Extrait de cahier – Mars 2016
Elle s’était éprise d’une passion pour les creux des corps des gens.
Chaque creux pourrait être le lit d’un lac artificiel.
Ce serait beau un corps qui porte des lacs elle se disait.
Ce serait même apaisant en fait.
On pourrait s’y laver, s’y abreuver.
Chaque geste serait alors plus prudent, plus conscient, pour ne pas renverser les lacs.
Où au contraire, dans la panique, la colère ou l’extase, les corps éclabousseraient l’espace de l’eau des petits lacs.
Ce tourbillon d’émotions fini, les lacs à sec se re-rempliraient doucement du fond jusqu’au bord et ça serait comme ça tout le temps.

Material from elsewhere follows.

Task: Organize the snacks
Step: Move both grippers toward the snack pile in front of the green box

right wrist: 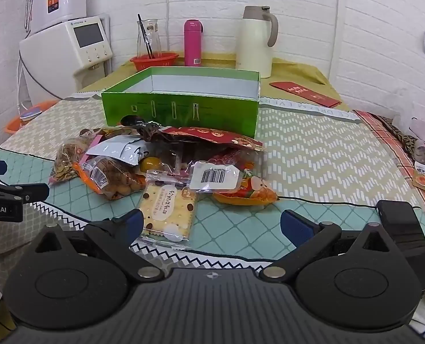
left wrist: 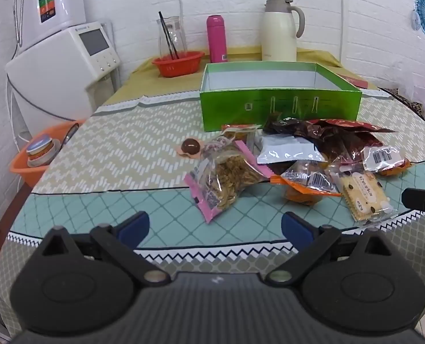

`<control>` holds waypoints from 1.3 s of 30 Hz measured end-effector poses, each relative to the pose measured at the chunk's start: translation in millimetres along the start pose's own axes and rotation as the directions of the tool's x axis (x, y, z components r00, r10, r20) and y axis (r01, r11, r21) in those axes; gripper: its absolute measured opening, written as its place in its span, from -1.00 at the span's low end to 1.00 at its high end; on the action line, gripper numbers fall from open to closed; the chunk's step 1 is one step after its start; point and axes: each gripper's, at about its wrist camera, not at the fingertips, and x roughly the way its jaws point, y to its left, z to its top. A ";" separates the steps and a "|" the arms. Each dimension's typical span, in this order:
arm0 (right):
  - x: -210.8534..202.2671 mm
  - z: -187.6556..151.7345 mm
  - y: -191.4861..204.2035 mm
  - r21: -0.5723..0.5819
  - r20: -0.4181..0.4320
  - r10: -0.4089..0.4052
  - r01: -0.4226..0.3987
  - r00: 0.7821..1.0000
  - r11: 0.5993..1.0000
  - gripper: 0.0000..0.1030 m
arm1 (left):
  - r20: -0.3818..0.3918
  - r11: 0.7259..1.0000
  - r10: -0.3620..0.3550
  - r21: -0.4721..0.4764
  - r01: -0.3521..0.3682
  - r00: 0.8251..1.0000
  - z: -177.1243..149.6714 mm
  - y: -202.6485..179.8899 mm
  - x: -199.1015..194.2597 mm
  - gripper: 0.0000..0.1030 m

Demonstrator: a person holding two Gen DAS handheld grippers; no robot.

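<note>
A pile of snack packets lies on the patterned tablecloth in front of an open, empty green box [left wrist: 279, 106] [right wrist: 180, 111]. The pile includes a pink-edged bag of flakes [left wrist: 226, 177], a cracker packet [left wrist: 365, 197] [right wrist: 169, 215], an orange nut bag [right wrist: 112, 179], a dark red bag [left wrist: 335, 137] [right wrist: 209, 136] and a round chocolate ball [left wrist: 191, 146]. My left gripper [left wrist: 215, 228] is open and empty, just short of the pink-edged bag. My right gripper [right wrist: 211, 225] is open and empty, its left finger beside the cracker packet.
At the back stand a red basket [left wrist: 178, 63] with a glass carafe, a pink flask [left wrist: 216, 38] and a cream thermos jug [left wrist: 279, 30]. A white appliance [left wrist: 60, 68] and an orange tub [left wrist: 40, 154] sit left of the table. A red envelope [right wrist: 305, 93] lies back right.
</note>
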 end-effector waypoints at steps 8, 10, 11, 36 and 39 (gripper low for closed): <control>3.0 -1.0 2.7 0.031 -0.030 0.021 -0.020 0.999 0.999 1.00 | 0.011 0.999 -0.019 -0.026 0.020 1.000 -1.1 -0.2 -1.1 0.88; 1.3 -1.3 1.9 0.042 -0.021 0.025 -0.024 0.999 0.999 1.00 | 0.002 0.999 -0.028 -0.029 0.028 1.000 0.7 2.4 3.6 0.88; 1.8 -0.1 2.2 0.043 -0.021 0.026 -0.026 0.999 0.999 1.00 | 0.003 0.999 -0.030 -0.031 0.030 1.000 1.0 3.0 3.9 0.88; 7.4 -1.4 7.5 0.052 -0.023 0.065 -0.064 0.998 0.997 1.00 | -0.017 0.997 -0.051 -0.061 0.049 0.999 1.2 5.0 7.4 0.88; 7.6 -1.3 8.3 0.050 -0.024 0.069 -0.067 0.997 0.996 1.00 | -0.018 0.997 -0.054 -0.061 0.052 0.998 1.2 5.0 7.4 0.88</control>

Quand les gens feraient l’amour, ils laisseraient autour d’eux, sur les draps, sur le sol, sur les meubles, sur l’herbe fraîchement coupée, sur les murs, ils laisseraient des flaques de l’eau des lacs.
Éclaboussures fragiles et éphémères.
Les gens ne se considéreraient alors pas comme des individus mais comme des fragments, des extraits d’un grand paysage perpétuellement changeant.
Ce serait apaisant elle se disait.
Olga Mathey est née à Toulouse en 1990 et s’installe à Bruxelles en 2008. Depuis toujours, elle aime se balader la chair au vent et creuser dans la terre à mains nues.
Son travail est axé autour de l’érotisme, du rituel, du sacré. Il s’inscrit entre poésie et malaise, entre pieux et païen.
Il interroge la dualité. Masculin/féminin, attirant/repoussant, naïf/obscène.
Sous des airs délicats et distingués, il se révèle terreux – tumultueux – instinctif – viscéral.
Il craque – grogne – crie – jouit sans vergogne et sans détours pour faire rougir le silence.
Il parle de ce qui se passe à l’intérieur, dans nos paysages anatomiques, dans nos fluides, dans tout ce que l’on ne peut comprendre ou diriger (dieu merci).
Olga aime l’accident, l’imparfait, l’inattendu ce qui explique sa nécessité de broder à vif sans au préalable dessiner sur le tissu, et son goût pour la performance.
Une échappée d’un an au sud du Mexique en 2013 a confirmé son goût pour les rituels, les femmes fortes et les catcheurs. Pour l’autodérision aussi et le plaisir de rire de tout.